Я стараюсь обо всех этих разговорах просто не думать – есть на чем сосредоточиться помимо комментариев насчет алкоголя и женщин. Это унизительно, в конце концов. Мне как-то больше по душе, когда люди говорят: «Я видел ваш спектакль “Кориолан”» или «“Полночь в Париже” – мой любимый фильм, а Фрэнсис Скотт Фицджеральд – мой любимый писатель, спасибо вам».

А на Marvel тоже не зацикливайтесь. Я выбираю то, что мне интересно; честно сказать, вообще не думал, какой успех будет у «Тора» и как он поможет мне в будущем. Я руководствуюсь инстинктом, а не бизнес-планом.

Ɔ. Я бы еще спросила об Итоне – прежде он славился как кузница политических кадров, но кроме вас оттуда вышли еще Доминик Уэст с Дэмиэном  Льюисом. Что-то меняется?

Понятия не имею, правда. Выбирая актерство, я чувствовал себя довольно необычно – это точно не то, чем будет заниматься каждый. Просто так вышло – я пошел в эту школу, подружился с Эдди Редмэйном, – но повода поумничать о прошлом и настоящем Итона тут нет.

Ɔ. И вы не близки с другими актерами – выпускниками Итона?

Не особенно. Я немного знаю Дэмиэна – через его жену Хелен. Мы пересекались с Домиником – потому что он снимался в сериале «Любовники» с моей подругой Рут Уилсон. И все, даже не о чем говорить.

Ɔ. Сегодня, когда вы вошли, я поразилась тому, как вы элегантны.

Спасибо.

Ɔ. В роль Хэнка Уильямса или в роль вымышленного персонажа из эстетской фантастики «Высотка» вы вложили собственную элегантность?

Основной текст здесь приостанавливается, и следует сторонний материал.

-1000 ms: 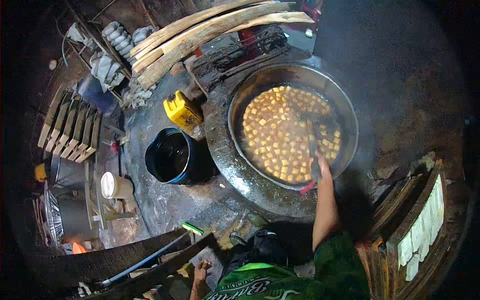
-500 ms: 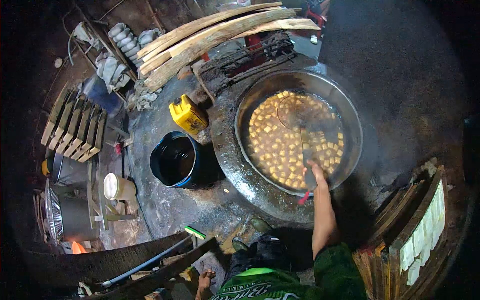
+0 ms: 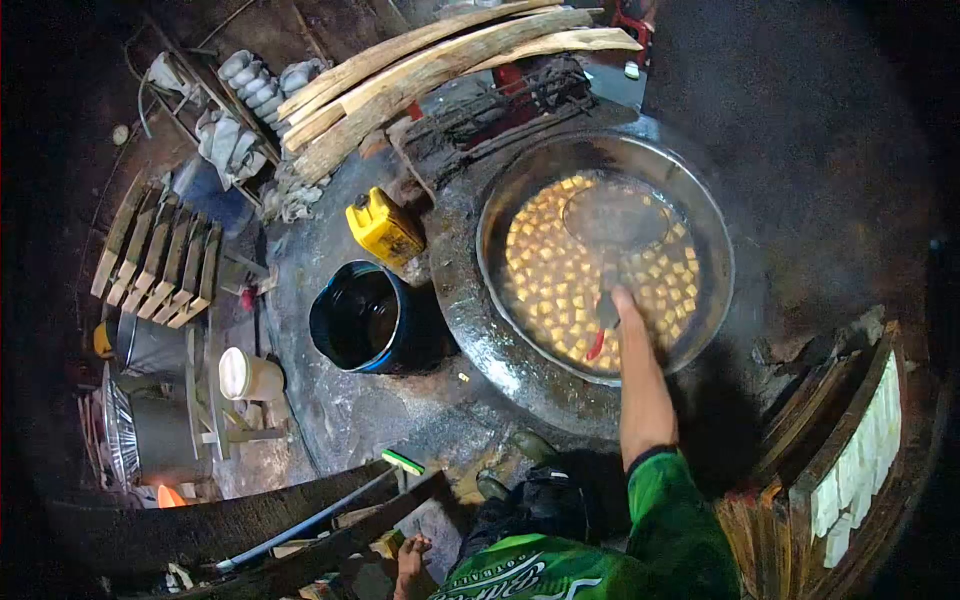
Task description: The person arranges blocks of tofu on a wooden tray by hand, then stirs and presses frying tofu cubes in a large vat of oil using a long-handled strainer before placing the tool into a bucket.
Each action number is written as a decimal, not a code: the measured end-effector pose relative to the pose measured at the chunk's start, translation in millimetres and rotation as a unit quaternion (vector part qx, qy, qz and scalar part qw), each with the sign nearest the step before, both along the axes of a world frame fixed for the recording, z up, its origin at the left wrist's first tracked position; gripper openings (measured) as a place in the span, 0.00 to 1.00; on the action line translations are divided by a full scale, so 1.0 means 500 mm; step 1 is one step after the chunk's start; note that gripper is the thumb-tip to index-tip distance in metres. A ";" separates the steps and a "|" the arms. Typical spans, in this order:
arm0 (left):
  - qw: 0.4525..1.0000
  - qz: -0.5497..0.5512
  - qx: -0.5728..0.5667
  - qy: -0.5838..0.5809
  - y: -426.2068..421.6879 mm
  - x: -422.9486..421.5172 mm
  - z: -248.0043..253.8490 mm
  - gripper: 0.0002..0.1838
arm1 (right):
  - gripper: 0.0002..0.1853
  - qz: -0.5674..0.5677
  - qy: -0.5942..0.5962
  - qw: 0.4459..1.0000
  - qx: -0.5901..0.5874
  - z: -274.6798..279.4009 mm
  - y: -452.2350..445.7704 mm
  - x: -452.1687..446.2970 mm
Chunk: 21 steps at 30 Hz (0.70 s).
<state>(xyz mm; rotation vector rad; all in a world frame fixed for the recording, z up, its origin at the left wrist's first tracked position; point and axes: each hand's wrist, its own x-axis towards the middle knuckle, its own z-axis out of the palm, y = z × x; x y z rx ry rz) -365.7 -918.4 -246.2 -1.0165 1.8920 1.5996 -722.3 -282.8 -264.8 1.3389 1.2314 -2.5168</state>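
Note:
Yellowish cubes [image 3: 565, 300] float in brown liquid inside a large round metal pan [image 3: 712, 290]. My right hand [image 3: 622, 305] reaches over the pan and is closed on the dark handle of a skimmer [image 3: 615, 218], with a red end piece below the hand. The skimmer's round mesh head lies at the liquid's surface near the far side, partly blurred by steam. Low at the bottom, my left hand [image 3: 414, 550] hangs beside a dark board, its fingers curled; whether it holds anything is too small to tell.
Left of the pan are a yellow jerrycan [image 3: 385, 228], a dark blue bucket [image 3: 357, 318] and a white tub [image 3: 250, 375]. Long planks [image 3: 420, 75] lie behind. A blue-handled brush [image 3: 403, 462] leans at lower left; a rack with white pieces [image 3: 850, 470] stands at lower right.
The skimmer head has swung from the pan's upper left toward its far middle. My right arm reaches farther forward over the pan, and the red handle end now lies over the liquid.

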 end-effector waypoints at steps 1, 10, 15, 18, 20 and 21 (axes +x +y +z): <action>1.000 0.006 0.008 0.007 -0.013 0.017 -0.019 0.11 | 0.08 0.016 -0.002 1.000 0.013 0.004 -0.027 0.022; 0.999 0.012 0.033 -0.035 -0.043 0.058 -0.057 0.15 | 0.08 0.077 -0.024 0.997 0.016 -0.064 -0.078 0.101; 1.000 -0.013 0.015 0.007 -0.042 -0.004 -0.055 0.14 | 0.06 -0.010 -0.036 0.998 0.054 -0.061 -0.073 -0.002; 0.998 0.028 -0.020 -0.046 0.031 -0.050 0.030 0.13 | 0.08 0.012 0.068 0.996 0.063 -0.058 -0.102 0.069; 0.997 0.028 -0.039 -0.057 0.043 -0.046 0.029 0.15 | 0.09 -0.014 0.054 0.993 0.103 0.034 -0.168 0.177; 0.997 0.035 -0.037 -0.059 0.041 -0.037 0.020 0.15 | 0.11 0.005 0.045 0.997 0.062 -0.008 -0.183 0.234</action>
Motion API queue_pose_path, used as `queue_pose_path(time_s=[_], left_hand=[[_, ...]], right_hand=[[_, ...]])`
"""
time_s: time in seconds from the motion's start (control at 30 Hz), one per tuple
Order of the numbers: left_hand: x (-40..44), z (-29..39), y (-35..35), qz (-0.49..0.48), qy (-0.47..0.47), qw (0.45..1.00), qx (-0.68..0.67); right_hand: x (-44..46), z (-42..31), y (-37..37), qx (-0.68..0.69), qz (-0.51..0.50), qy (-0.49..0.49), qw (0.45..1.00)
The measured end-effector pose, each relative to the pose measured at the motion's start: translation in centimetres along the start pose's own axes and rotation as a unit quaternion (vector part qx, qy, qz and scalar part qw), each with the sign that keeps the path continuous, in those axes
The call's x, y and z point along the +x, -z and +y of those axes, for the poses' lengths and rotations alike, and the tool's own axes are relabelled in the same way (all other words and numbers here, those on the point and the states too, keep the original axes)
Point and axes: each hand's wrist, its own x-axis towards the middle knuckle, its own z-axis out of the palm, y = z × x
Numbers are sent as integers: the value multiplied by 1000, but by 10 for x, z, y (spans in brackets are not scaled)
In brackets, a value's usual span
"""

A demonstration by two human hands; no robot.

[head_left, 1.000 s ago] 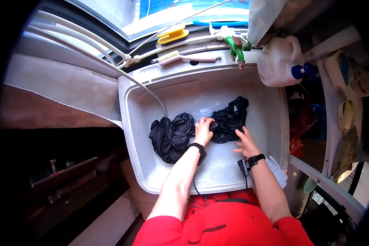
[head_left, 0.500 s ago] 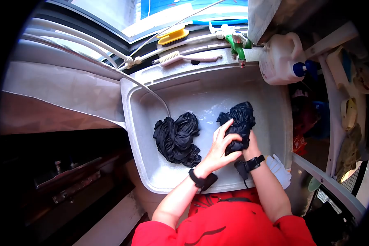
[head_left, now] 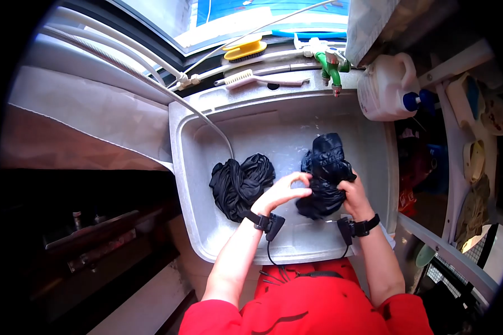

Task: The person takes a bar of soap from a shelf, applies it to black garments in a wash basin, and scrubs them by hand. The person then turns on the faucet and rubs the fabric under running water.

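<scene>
A wet black garment (head_left: 325,176) is bunched up over the right half of the grey sink (head_left: 198,240). My right hand (head_left: 356,194) grips its right side, thumb on top and the other fingers partly hidden. At the garment's left edge is my left hand (head_left: 285,191), thumb and fingers apart in a loose curve and holding nothing; whether the fingertips touch the cloth I cannot tell. A second black garment (head_left: 240,184) lies crumpled in the sink's left half. Black straps with small dark boxes circle both wrists.
A grey hose (head_left: 221,133) hangs into the sink. Along the back ledge are a white brush (head_left: 246,79), a yellow brush (head_left: 245,49) and a green tap (head_left: 331,70). At the right rear corner stands a white jug (head_left: 381,89), beside a metal shelf frame (head_left: 455,257).
My left hand has come off the garment and moved left. My right hand has shifted right and now shows its thumb on the cloth, which hangs more spread out.
</scene>
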Motion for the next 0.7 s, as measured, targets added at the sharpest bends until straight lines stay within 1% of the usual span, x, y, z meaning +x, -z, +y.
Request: queue_pose_path(time_s=[0.03, 0.07, 0.1, 0.13, 0.17, 0.2, 0.23, 0.27, 0.3, 0.33, 0.37, 0.4, 0.43, 0.47, 0.5, 0.53, 0.57, 0.6, 0.63, 0.67, 0.7], left_hand=[[3, 1, 2, 27, 30, 997, -62], [6, 2, -3, 69, -4, 991, -119], [11, 1, -7, 47, 8, 971, -234], [17, 1, -12, 24, 19, 938, -346], [21, 1, -15, -24, 18, 908, -418], [25, -1, -19, -25, 18, 907, -420], [31, -6, -21, 66, 20, 905, -420], [35, -11, -21, 157, 22, 895, -417], [36, -16, -18, 218, 17, 861, -460], [38, -35, -14, 271, -3, 858, -436], [43, -70, -6, 332, -34, 857, -394], [46, -100, 1, 390, -64, 850, -348], [43, -105, 5, 413, -36, 883, -220], [38, -110, 6, 427, -6, 900, -89], [34, -116, 9, 346, -1, 933, 103], [38, -126, 8, 252, -18, 957, 143], [35, -113, -2, 213, -35, 950, 227], [33, -100, -11, 174, -54, 934, 307], [38, -104, -9, 165, -38, 924, 344], [45, -110, -5, 213, 11, 917, 337], [55, -115, 1, 265, 66, 930, 246]], right_hand=[[-1, -8, -1, -61, -35, -11, 997], [-1, -11, 0, -121, -71, -21, 990], [1, -9, 5, -236, -94, 34, 967], [4, -14, 6, -384, -139, 114, 906], [7, -10, 8, -464, -139, 157, 861], [8, -6, 9, -540, -138, 197, 807], [3, -13, 1, -564, -132, 179, 796], [4, -11, 4, -564, -131, 178, 796], [9, -4, 11, -589, -56, 202, 781], [15, 3, 19, -609, 18, 225, 761], [22, 14, 36, -601, 76, 220, 765], [24, 25, 46, -625, 152, 206, 737], [24, 30, 48, -641, 176, 199, 720], [24, 35, 51, -657, 200, 190, 702], [24, 42, 53, -641, 186, 195, 718], [23, 47, 52, -626, 173, 198, 734], [23, 56, 55, -613, 145, 199, 751], [26, 72, 64, -551, 94, 212, 801], [26, 88, 66, -447, 73, 92, 887], [21, 91, 52, -326, 51, -31, 944], [16, 89, 42, -283, 50, -127, 949]])
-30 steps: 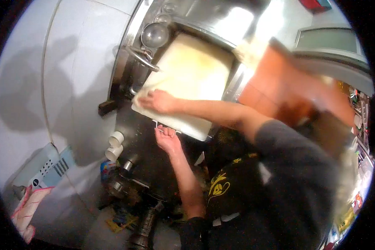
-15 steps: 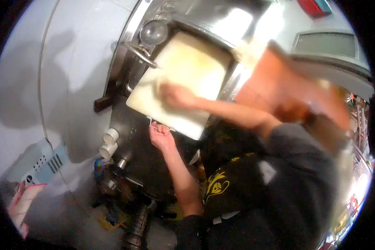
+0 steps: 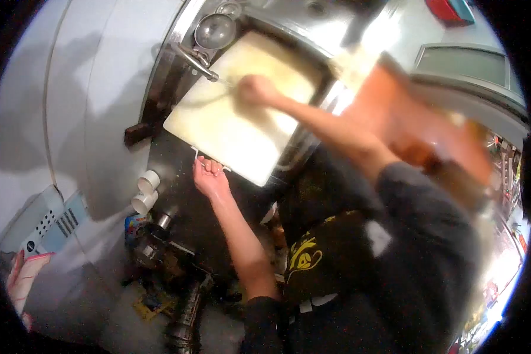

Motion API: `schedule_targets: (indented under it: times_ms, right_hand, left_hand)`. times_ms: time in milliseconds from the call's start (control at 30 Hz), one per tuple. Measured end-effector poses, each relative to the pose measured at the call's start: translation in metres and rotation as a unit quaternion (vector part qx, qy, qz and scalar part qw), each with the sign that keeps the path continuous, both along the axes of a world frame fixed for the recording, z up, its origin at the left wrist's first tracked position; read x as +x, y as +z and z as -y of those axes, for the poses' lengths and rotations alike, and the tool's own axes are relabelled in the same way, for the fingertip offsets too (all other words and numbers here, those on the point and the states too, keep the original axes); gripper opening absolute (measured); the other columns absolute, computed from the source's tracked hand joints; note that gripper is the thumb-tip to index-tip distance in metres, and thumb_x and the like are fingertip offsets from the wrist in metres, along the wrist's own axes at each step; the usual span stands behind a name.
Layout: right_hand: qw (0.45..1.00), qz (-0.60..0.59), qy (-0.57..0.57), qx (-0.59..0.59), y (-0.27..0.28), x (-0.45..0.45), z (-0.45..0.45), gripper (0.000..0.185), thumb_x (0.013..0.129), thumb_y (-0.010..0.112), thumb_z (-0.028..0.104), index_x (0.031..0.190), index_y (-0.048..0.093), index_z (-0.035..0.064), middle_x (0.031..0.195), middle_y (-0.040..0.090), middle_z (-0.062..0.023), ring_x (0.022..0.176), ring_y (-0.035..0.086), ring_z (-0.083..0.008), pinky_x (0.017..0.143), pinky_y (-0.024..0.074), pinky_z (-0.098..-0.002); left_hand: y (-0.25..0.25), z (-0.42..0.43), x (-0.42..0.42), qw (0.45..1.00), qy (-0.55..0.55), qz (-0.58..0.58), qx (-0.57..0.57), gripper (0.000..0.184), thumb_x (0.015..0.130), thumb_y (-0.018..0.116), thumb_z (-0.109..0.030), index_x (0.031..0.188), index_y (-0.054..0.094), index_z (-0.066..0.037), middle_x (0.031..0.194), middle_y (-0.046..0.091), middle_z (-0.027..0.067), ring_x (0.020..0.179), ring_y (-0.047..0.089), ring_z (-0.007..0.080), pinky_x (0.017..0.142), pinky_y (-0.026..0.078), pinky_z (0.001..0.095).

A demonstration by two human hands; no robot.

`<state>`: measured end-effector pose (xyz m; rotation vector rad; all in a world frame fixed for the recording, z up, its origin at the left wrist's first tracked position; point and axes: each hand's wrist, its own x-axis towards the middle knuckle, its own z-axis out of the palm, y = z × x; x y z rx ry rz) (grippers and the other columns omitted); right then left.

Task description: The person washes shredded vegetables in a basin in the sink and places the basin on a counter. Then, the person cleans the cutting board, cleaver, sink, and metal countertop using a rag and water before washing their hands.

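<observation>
A large white cutting board [image 3: 242, 141] with yellowish stains lies tilted over the sink, under the faucet [image 3: 197, 64]. My left hand [image 3: 211, 177] is closed around the white handle [image 3: 196, 154] at the board's near edge. Over the upper middle of the board is my right hand [image 3: 258, 91], blurred by motion. Its fingers are smeared, and whether it holds anything cannot be made out.
A round metal strainer [image 3: 215, 32] sits behind the faucet. Two white cups [image 3: 146, 192] lie left of my left hand. A dark block [image 3: 137, 134] is by the wall. A red-edged cloth [image 3: 26, 277] hangs lower left.
My right hand has moved from the board's near left part up toward its far middle. The board and my left hand on its handle have shifted left and up in view.
</observation>
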<state>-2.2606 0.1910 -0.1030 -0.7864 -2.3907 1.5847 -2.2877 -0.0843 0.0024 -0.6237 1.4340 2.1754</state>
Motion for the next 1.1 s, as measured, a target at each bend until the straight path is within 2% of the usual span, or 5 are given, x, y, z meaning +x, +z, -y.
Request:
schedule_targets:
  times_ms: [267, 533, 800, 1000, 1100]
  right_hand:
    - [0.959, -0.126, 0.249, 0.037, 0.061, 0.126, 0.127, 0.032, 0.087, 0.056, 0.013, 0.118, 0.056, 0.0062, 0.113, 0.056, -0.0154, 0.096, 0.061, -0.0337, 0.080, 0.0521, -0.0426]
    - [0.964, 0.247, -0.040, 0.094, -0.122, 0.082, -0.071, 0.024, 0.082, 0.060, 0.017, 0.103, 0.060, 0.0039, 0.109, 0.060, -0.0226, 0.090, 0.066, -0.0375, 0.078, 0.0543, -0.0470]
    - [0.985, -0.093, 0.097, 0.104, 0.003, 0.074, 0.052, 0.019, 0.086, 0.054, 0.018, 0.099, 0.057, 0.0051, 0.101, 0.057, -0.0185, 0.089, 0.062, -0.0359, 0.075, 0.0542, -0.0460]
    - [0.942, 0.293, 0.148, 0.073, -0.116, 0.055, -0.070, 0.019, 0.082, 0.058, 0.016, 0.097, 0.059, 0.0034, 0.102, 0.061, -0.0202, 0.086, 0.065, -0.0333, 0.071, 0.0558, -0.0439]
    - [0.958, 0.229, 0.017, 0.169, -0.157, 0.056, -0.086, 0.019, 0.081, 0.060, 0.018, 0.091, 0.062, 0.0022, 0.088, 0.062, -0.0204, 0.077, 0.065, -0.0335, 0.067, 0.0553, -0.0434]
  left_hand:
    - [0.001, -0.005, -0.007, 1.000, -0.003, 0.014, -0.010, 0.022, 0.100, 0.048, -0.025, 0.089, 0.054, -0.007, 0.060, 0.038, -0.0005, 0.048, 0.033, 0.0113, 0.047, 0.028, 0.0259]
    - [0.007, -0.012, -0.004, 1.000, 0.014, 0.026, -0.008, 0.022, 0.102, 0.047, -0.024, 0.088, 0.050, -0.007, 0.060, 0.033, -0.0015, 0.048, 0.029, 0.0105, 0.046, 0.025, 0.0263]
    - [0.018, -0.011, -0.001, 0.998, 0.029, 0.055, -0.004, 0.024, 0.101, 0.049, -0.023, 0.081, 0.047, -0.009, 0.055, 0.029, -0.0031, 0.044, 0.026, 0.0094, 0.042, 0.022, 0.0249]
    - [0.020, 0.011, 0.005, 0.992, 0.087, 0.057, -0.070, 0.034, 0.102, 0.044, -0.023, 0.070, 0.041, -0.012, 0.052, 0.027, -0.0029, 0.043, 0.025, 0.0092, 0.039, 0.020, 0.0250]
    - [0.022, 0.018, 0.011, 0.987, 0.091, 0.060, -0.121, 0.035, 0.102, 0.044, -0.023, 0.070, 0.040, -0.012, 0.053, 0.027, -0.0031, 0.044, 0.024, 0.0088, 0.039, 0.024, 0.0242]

Надеюсь, что да. Я не часто задумывался, насколько меняет тебя одежда, – до того, как взялся за Хэнка Уильямса и примерил костюмы от Nudie, все эти дизайнерские однобортные пиджаки с аппликациями, широкие брюки, сапоги и ковбойские шляпы. С доктором Лэйнгом из «Высотки» было проще, он чуть больше я. А вот на Хэнке Уильямсе каждое утро начиналось с трансформации. У меня голубые глаза, и чтобы сымитировать знаменитый черный взгляд Хэнка, пришлось носить темно-коричневые контактные линзы. И если глаза – это зеркало души, то я изменил и свою душу. А заодно волосы перекрасил. И вот когда вся мозаика сложилась – линзы, волосы, пиджаки Nudie, гитара на плече, – я реально почувствовал себя другим человеком. Часть сцен мы снимали в Луизиане, в городском зале Shreveport – я стоял на месте Хэнка Уильямса и Элвиса Пресли и пел Lovesick Blues, и меня бросало то в жар, то в холод.

Ɔ. Как вам было на съемках «Багрового пика» у Гильермо дель Торо?

Великолепно. И дель Торо – великолепный, о чем вы и без меня знаете. Страстный, глубокий человек с уникальным видением. А еще он удивительно деликатный и мудрый, чем совершенно нас с Джессикой Честейн и Мией Васиковской покорил.

Ɔ. В «Багровом пике» вы говорите, что поверженные люди наиболее опасны, потому что знают,  что могут выжить. Ваше отношение к этому утверждению?

Это Джессика говорит, да. Для «Багрового пика» очень уместное замечание. И в целом верное: если вы пережили однажды нанесенный вред, то знаете, что найдете силы вновь пройти через это. Все, что нас не убивает, делает сильнее. И, наверное, опаснее – сильных сложнее контролировать.

Ɔ. Вам самим приходилось зализывать раны? Для того чтобы быть актером, нужна постоянная  смелость.

И много! Вы все время натыкаетесь на дорожные знаки, рекомендующие повернуть назад. Это жестокий бизнес, и нужно немалое мужество, чтобы двигаться вперед. Но и удовольствие от интеллектуальной и психологической экспертизы, которую я устраиваю персонажам, от этого почти антропологического исследования не сравнить ни с чем. Эта профессия вредит здоровью – но и исцеляет.Ɔ.